#### Problem to work on
Your task is to retype the listing word for word.

#### Supplied information
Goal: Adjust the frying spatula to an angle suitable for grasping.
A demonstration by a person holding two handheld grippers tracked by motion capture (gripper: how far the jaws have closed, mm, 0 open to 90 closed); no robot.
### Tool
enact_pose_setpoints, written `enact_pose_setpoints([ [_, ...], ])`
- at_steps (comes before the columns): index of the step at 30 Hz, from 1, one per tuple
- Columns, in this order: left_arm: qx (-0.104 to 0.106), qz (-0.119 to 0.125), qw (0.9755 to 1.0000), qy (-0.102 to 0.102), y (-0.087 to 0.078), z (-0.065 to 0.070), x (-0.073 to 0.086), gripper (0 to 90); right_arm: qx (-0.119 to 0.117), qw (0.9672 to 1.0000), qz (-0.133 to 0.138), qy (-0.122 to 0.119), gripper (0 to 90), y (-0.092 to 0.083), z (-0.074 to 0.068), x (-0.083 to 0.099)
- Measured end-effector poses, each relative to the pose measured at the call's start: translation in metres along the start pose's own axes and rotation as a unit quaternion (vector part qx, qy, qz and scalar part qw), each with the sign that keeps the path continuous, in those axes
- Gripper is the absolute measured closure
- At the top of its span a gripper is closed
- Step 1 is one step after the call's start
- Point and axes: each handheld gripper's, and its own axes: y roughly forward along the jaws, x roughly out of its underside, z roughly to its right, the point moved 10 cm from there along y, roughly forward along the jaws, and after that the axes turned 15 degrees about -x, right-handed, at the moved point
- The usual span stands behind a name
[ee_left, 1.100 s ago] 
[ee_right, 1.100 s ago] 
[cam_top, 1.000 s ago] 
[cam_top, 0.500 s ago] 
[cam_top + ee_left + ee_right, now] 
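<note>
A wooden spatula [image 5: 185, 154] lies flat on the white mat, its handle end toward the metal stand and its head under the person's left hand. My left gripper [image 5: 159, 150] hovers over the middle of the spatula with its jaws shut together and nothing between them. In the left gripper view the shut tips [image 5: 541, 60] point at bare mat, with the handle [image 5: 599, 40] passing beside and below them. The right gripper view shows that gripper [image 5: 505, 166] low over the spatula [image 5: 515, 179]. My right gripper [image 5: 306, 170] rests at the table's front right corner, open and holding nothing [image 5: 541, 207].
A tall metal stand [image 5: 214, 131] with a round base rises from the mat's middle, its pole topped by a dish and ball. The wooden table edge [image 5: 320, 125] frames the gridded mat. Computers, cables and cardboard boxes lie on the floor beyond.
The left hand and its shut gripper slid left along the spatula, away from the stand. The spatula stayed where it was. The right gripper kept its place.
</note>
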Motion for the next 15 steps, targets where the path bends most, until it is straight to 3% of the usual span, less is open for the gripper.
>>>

#### Response
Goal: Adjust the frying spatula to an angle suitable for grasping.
A demonstration by a person holding two handheld grippers tracked by motion capture (gripper: how far the jaws have closed, mm, 0 open to 90 closed); no robot.
### Tool
enact_pose_setpoints, written `enact_pose_setpoints([ [_, ...], ])`
- at_steps (comes before the columns): index of the step at 30 Hz, from 1, one per tuple
- Columns, in this order: left_arm: qx (-0.104 to 0.106), qz (-0.119 to 0.125), qw (0.9755 to 1.0000), qy (-0.102 to 0.102), y (-0.087 to 0.078), z (-0.065 to 0.070), x (-0.073 to 0.086), gripper (0 to 90); right_arm: qx (-0.119 to 0.117), qw (0.9672 to 1.0000), qz (-0.133 to 0.138), qy (-0.122 to 0.119), gripper (0 to 90), y (-0.092 to 0.083), z (-0.074 to 0.068), x (-0.083 to 0.099)
- Measured end-effector poses, each relative to the pose measured at the call's start: translation in metres along the start pose's own axes and rotation as a unit quaternion (vector part qx, qy, qz and scalar part qw), each with the sign that keeps the path continuous, in those axes
- Gripper is the absolute measured closure
- At the top of its span a gripper is closed
- Step 1 is one step after the call's start
- Point and axes: each handheld gripper's, and its own axes: y roughly forward along the jaws, x roughly out of its underside, z roughly to its right, the point moved 10 cm from there along y, roughly forward along the jaws, and after that the axes turned 15 degrees about -x, right-handed, at the moved point
- The usual span stands behind a name
[ee_left, 1.100 s ago] 
[ee_right, 1.100 s ago] 
[cam_top, 1.000 s ago] 
[cam_top, 0.500 s ago] 
[cam_top + ee_left + ee_right, now] 
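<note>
A wooden spatula [image 5: 185, 154] lies flat on the white mat, its handle end toward the metal stand and its head under the person's left hand. My left gripper [image 5: 159, 150] hovers over the middle of the spatula with its jaws shut together and nothing between them. In the left gripper view the shut tips [image 5: 541, 60] point at bare mat, with the handle [image 5: 599, 40] passing beside and below them. The right gripper view shows that gripper [image 5: 505, 166] low over the spatula [image 5: 515, 179]. My right gripper [image 5: 306, 170] rests at the table's front right corner, open and holding nothing [image 5: 541, 207].
A tall metal stand [image 5: 214, 131] with a round base rises from the mat's middle, its pole topped by a dish and ball. The wooden table edge [image 5: 320, 125] frames the gridded mat. Computers, cables and cardboard boxes lie on the floor beyond.
The left hand and its shut gripper slid left along the spatula, away from the stand. The spatula stayed where it was. The right gripper kept its place.
</note>
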Motion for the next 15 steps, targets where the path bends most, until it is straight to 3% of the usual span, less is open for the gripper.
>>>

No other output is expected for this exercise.